Primary risks: (1) Gold price decline — CGAU's higher cost structure (gross margin 31.5% vs. peers ~52%) means margins compress faster in a gold downturn; mitigated by $552M cash buffer and near-zero debt providing multi-year runway. (2) Öksüt/Turkish operations wind-down — declining Turkish mine production will weigh on near-term metrics; mitigated by transition to North American assets (Mount Milligan, Thompson Creek) which carry lower geopolitical risk. (3) FCF quality — the disconnect between 41.8% net margin and historically low reported FCF warrants monitoring; Q1 2026's $49M quarterly FCF is reassuring but the annual figure needs validation. (4) Thompson Creek execution risk — 2027 restart is a catalyst but also a capex commitment; any delays or cost overruns could disappoint. (5) Near-term EPS growth gap vs. peers (~6.5% vs. ~13.8%) may keep the stock range-bound until the 5-year growth story becomes more visible to the market. Stop loss at $14.20 (10.6% below entry midpoint) protects against thesis breakdown.

Related Halal Stocks

Related Stocks

Frequently Asked Questions

Is CGAU a halal stock?

No, Centerra Gold Inc. (CGAU) is currently not classified as halal by AAOIFI criteria.

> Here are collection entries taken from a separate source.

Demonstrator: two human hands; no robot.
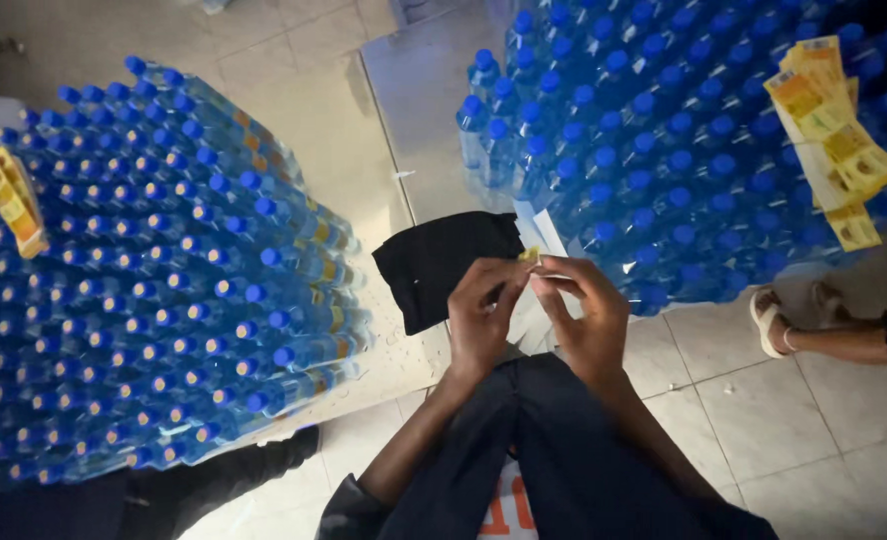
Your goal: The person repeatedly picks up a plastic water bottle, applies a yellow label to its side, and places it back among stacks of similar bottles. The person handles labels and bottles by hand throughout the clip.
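Dark trousers over a raised knee fill the near foreground, with both forearms running up from it. Just beyond, the left hand and right hand meet over the knee, fingers curled close, thumb and forefinger of each pinching one small yellow label between them; neither hand is spread, and nothing else is held. Label looks mid-peel or mid-separation, a judgement only, as its backing is too small to make out. Behind the hands a black cloth lies on the pale tiled floor. Left, a big block of blue-capped bottles stands packed tight, a strip of yellow labels lying on its caps; bottles along its near right edge show yellow bands, so that side appears labelled. Far right, a second block of bottles carries a larger label sheet, and no bands show there, so much seems left. Another person's sandalled foot rests at right.
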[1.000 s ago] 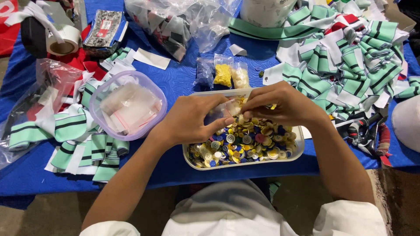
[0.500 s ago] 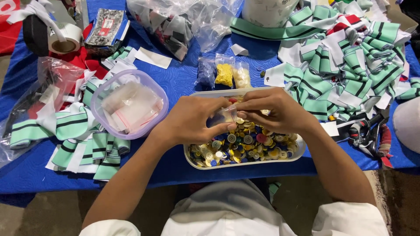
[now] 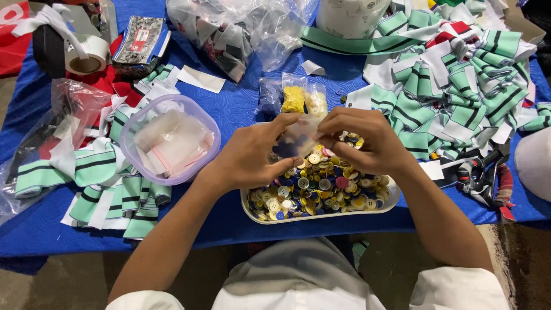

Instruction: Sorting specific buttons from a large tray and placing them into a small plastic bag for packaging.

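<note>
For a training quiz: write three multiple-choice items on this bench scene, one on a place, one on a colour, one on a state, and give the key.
1. Where is the tray of buttons?
A. On the floor
B. Directly below both hands, at the table's near edge
C. Inside the bowl

2. What colour is the tablecloth?
A. Blue
B. Yellow
C. Black

3. What is the state of the small clear bag?
A. Lying flat in the tray
B. Hanging from a hook
C. Held up between both hands

Key:
1 B: the left hand and right hand are over the tray near the table edge.
2 A: bare cloth between the items is blue.
3 C: fingers of both hands pinch the bag above the buttons.
</note>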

What is Plutrex's AI rating for CGAU?

Centerra Gold Inc. (CGAU) has a Plutrex AI rating of 79.0/100 with a Buy consensus, based on a 10-factor analysis covering financial health, growth, valuation, profitability, debt, analyst sentiment, technical momentum, insider confidence, news sentiment, and halal compliance.

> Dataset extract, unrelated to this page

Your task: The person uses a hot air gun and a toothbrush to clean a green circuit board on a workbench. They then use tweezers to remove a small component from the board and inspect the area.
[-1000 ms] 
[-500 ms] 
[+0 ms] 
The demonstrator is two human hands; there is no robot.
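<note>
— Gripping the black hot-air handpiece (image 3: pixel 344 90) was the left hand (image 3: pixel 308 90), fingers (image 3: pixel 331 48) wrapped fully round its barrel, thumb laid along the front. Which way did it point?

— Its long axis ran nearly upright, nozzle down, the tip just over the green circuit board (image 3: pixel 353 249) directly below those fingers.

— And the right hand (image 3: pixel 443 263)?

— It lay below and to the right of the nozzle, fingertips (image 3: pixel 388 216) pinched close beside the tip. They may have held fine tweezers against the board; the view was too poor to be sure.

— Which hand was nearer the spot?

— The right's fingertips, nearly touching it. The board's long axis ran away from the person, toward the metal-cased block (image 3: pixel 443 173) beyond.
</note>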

Is CGAU a good investment?

According to Plutrex AI, CGAU has a Buy rating (79.0/100). For the full analysis including trading plan and risk assessment, see the detailed breakdown above.

How can I invest in CGAU?

US stocks like CGAU can be bought through international brokers such as Interactive Brokers, accessible to Arab investors. Plutrex provides comprehensive analysis plus AI-generated trading plans with entry points, stop losses, and profit targets.

What are the main risks of investing in CGAU?

Plutrex AI identifies the main risks for CGAU by analyzing valuation, debt, market sentiment, and macro factors. See the Risk Assessment section above for the full breakdown.

Chat with Plutrex AI about CGAU

Ask anything about this stock and get an instant AI-powered answer — free, no signup required.